Black spot, Diplocarpon rosae, is probably the most common disease found on roses and the one most people will recognise as a problem. It is a fungal disease.
The rose leaves develop circular brown or black spots which are surrounded by yellowing of the surrounding leaf. Eventually the whole leaf will die and fall off the rose. In extreme cases the entire rose bush can lose its foliage.
Black spot affects all types of rose, ie bush, hybrid tea, climbers, rambling roses, standard rose. Longer term it can kill your rose as the loss of foliage affects the plants ability to photosynthesise.
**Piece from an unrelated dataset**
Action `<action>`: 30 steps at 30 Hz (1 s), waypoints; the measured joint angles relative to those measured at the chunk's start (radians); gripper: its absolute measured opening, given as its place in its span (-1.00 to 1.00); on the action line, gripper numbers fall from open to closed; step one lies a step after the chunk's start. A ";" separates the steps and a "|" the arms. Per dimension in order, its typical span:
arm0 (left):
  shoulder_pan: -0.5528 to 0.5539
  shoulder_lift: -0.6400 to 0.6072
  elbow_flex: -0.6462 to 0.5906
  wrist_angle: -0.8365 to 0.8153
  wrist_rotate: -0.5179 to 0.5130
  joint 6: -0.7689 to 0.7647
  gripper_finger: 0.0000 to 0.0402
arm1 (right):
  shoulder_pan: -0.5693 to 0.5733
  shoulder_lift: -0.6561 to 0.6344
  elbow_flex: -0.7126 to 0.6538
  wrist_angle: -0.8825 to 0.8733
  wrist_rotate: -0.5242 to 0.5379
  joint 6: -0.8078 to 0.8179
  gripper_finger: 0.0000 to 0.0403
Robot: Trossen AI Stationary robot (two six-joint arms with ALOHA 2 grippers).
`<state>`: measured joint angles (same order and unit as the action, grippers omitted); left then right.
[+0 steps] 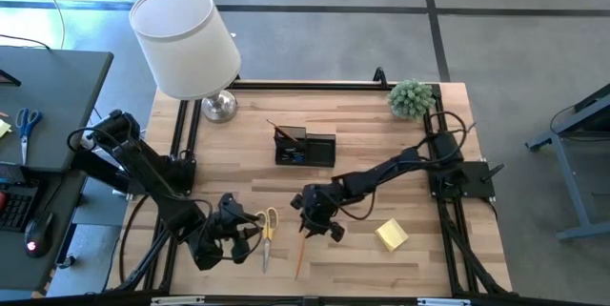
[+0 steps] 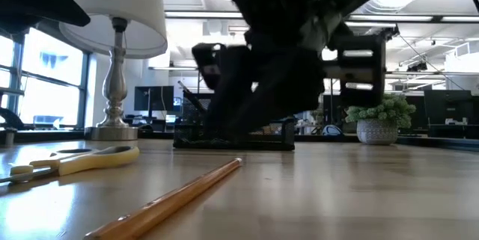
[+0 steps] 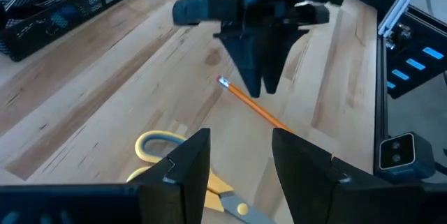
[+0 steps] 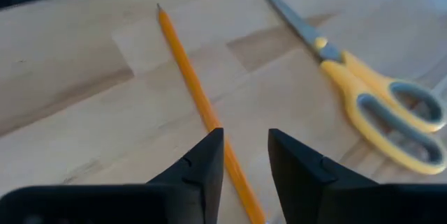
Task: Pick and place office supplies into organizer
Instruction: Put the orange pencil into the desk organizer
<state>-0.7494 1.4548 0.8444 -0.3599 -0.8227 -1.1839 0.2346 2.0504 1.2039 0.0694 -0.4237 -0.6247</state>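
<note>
Wooden table [image 1: 400, 144] stays mostly bare toward 3 o'clock; near edge crowded. Right claw [image 1: 319, 225] hangs at centre, fingers apart astride the orange pencil [image 4: 188, 77], nothing gripped. Left claw [image 1: 240, 233] at 7 o'clock, fingers parted, empty, just beside yellow scissors [image 1: 269, 234]. Black organizer [image 1: 305, 147] sits toward 12; sticky pad [image 1: 391, 235] at 4. Low view: arm blocks most of organizer. Pencil tip visible only in right wrist view; lamp [image 1: 186, 44] base partly hidden under shade.
</note>
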 joint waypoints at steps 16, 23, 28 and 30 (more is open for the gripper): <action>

Good gardening practise will reduce the likelihood of black spot and other diseases. For example:-
- prevention is better than cure – check the leaves when you deadhead your roses
- clear away and burn all diseased rose foliage as it falls or is infected
- tidy up the leaves in the autumn after they’ve fallen off the roses, either burn or put in the green waste collection where the higher temperatures will kill off fungal spores
Other ways to reduce the likelihood of black spot include:-
- adding mycorrhizal fungi to the planting hole when first planting your roses
- ensuring the soil is free draining
- adding plenty of organic matter on an annual basis
- planting your roses in the correct place, some cannot tolerate shade for example
- a foliar feed can sometimes help
Avoid spraying with chemicals that will kill beneficial insects, organic alternatives are available when needed.
There are some disease resistant varieties available. Rosa ‘Iceberg’, a white flowered rose is normally resistant and can be found both as a climbing rose and as a shrub rose. Whether any particular rose is disease resistant does depend on other factors, including soil and general health and the weather conditions so a lack of black spot cannot be guaranteed.